→ **YOUR TASK**: What you return must be the data below, word for word, without any images.

-=-=-=-=-

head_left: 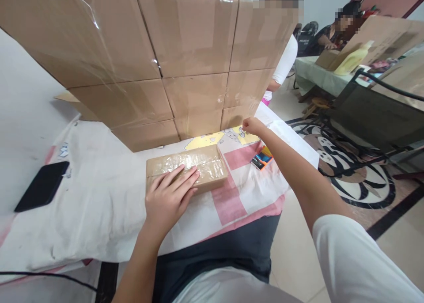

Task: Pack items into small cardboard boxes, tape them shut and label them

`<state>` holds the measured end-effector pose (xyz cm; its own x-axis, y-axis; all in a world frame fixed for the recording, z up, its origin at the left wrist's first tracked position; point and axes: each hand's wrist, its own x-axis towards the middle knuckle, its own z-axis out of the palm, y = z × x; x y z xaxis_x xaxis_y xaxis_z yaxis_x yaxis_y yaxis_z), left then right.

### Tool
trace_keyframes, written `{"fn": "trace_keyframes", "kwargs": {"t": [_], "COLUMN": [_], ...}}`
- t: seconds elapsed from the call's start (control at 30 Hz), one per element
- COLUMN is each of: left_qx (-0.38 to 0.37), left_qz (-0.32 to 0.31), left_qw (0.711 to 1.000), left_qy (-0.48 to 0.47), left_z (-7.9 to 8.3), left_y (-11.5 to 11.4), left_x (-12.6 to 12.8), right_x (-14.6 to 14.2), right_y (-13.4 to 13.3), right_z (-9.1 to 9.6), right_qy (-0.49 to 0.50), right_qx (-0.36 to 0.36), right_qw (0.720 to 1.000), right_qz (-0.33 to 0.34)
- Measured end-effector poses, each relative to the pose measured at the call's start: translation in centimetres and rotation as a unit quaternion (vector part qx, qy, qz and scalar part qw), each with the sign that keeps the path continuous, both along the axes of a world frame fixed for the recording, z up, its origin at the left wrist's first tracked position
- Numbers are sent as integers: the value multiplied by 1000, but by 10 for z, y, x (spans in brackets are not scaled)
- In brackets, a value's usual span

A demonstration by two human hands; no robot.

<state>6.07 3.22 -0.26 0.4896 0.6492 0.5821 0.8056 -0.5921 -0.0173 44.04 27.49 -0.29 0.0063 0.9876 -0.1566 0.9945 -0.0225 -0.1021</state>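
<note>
My left hand (168, 192) lies flat, fingers stretched out, on a small brown parcel (205, 164) wrapped in clear tape, which rests on the cloth-covered table (99, 206). My right hand (252, 126) reaches to the far right of the table with its fingers pinched together above a yellow sheet (207, 140) dotted with small pale pieces. What the pinch holds is too small to make out.
A tall taped cardboard screen (159, 60) stands along the back of the table. A black phone (42, 186) lies at the left, a small colourful packet (261, 158) near the right edge. Other people sit behind, at a table with a yellow bottle (353, 58).
</note>
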Motion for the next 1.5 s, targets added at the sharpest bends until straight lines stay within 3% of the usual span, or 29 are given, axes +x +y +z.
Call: {"fn": "trace_keyframes", "kwargs": {"t": [0.33,0.5,0.73,0.87,0.93,1.0,1.07,1.13,1.27,1.5], "left_qx": [8,3,0,-14,-28,-48,-63,-71,-79,-81], "left_qz": [0,4,-15,-29,-39,-51,-58,-56,-49,-40], "left_qw": [1000,1000,1000,999,999,998,996,996,996,996], "left_qy": [-1,-1,17,16,11,4,-6,-15,-10,-7], "left_z": [2,2,0,2,2,3,3,4,6,10], "left_y": [-1,-2,4,7,7,7,6,5,3,3], "left_x": [2,2,-6,-14,-20,-27,-34,-38,-36,-25], "right_x": [-15,-23,-16,-20,-27,-39,-54,-69,-86,-84], "right_y": [-2,-6,-28,-60,-85,-115,-143,-166,-182,-176], "right_z": [-17,-23,-4,7,7,1,-10,-22,-43,-66], "right_qy": [-32,-23,60,168,330,530,661,708,677,693], "right_qx": [-65,-43,33,57,50,36,19,-13,-112,-138], "right_qw": [995,995,995,984,943,847,744,687,679,678], "right_qz": [-63,-81,-67,-34,-5,40,96,162,260,203]}}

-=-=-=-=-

→ **ANSWER SECTION**:
head_left: 

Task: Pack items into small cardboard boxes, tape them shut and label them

`<state>` holds the measured end-effector pose (xyz cm; its own x-axis, y-axis; all in a world frame fixed for the recording, z up, its origin at the left wrist's first tracked position; point and axes: each hand's wrist, its own x-axis towards the middle knuckle, its own z-axis out of the palm, y = z × x; x y z xaxis_x xaxis_y xaxis_z yaxis_x yaxis_y yaxis_z), left then right.

### Tool
trace_keyframes, written `{"fn": "trace_keyframes", "kwargs": {"t": [_], "COLUMN": [_], ...}}`
- t: seconds elapsed from the call's start (control at 30 Hz), one per element
- COLUMN is each of: left_qx (-0.38 to 0.37), left_qz (-0.32 to 0.31), left_qw (0.711 to 1.000), left_qy (-0.48 to 0.47), left_z (-7.9 to 8.3), left_y (-11.5 to 11.4), left_x (-12.6 to 12.8), right_x (-14.6 to 14.2), right_y (-13.4 to 13.3), right_z (-9.1 to 9.6), right_qy (-0.49 to 0.50), right_qx (-0.36 to 0.36), right_qw (0.720 to 1.000), right_qz (-0.33 to 0.34)
- Measured end-effector poses, each relative to the pose measured at the call's start: translation in centimetres and rotation as a unit quaternion (vector part qx, qy, qz and scalar part qw), each with the sign that keeps the path continuous, both along the axes of a world frame fixed for the recording, z up, its origin at the left wrist's first tracked position
- Numbers are sent as integers: the value multiplied by 1000, but by 10 for z, y, x (spans in brackets are not scaled)
- In brackets, a value's usual span

A demonstration by two human hands; no robot.

<state>6.07 3.22 -0.26 0.4896 0.6492 0.5821 0.8056 -0.5921 -0.0173 44.04 27.49 -0.29 0.0063 0.9876 -0.1566 0.9945 -0.0225 -0.1021</state>
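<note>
My left hand (168, 192) lies flat, fingers stretched out, on a small brown parcel (205, 164) wrapped in clear tape, which rests on the cloth-covered table (99, 206). My right hand (252, 126) reaches to the far right of the table with its fingers pinched together above a yellow sheet (207, 140) dotted with small pale pieces. What the pinch holds is too small to make out.
A tall taped cardboard screen (159, 60) stands along the back of the table. A black phone (42, 186) lies at the left, a small colourful packet (261, 158) near the right edge. Other people sit behind, at a table with a yellow bottle (353, 58).
</note>
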Motion for the next 1.5 s, targets added at the sharpest bends until straight lines stay within 3% of the usual span, or 29 are given, axes +x +y +z.
Call: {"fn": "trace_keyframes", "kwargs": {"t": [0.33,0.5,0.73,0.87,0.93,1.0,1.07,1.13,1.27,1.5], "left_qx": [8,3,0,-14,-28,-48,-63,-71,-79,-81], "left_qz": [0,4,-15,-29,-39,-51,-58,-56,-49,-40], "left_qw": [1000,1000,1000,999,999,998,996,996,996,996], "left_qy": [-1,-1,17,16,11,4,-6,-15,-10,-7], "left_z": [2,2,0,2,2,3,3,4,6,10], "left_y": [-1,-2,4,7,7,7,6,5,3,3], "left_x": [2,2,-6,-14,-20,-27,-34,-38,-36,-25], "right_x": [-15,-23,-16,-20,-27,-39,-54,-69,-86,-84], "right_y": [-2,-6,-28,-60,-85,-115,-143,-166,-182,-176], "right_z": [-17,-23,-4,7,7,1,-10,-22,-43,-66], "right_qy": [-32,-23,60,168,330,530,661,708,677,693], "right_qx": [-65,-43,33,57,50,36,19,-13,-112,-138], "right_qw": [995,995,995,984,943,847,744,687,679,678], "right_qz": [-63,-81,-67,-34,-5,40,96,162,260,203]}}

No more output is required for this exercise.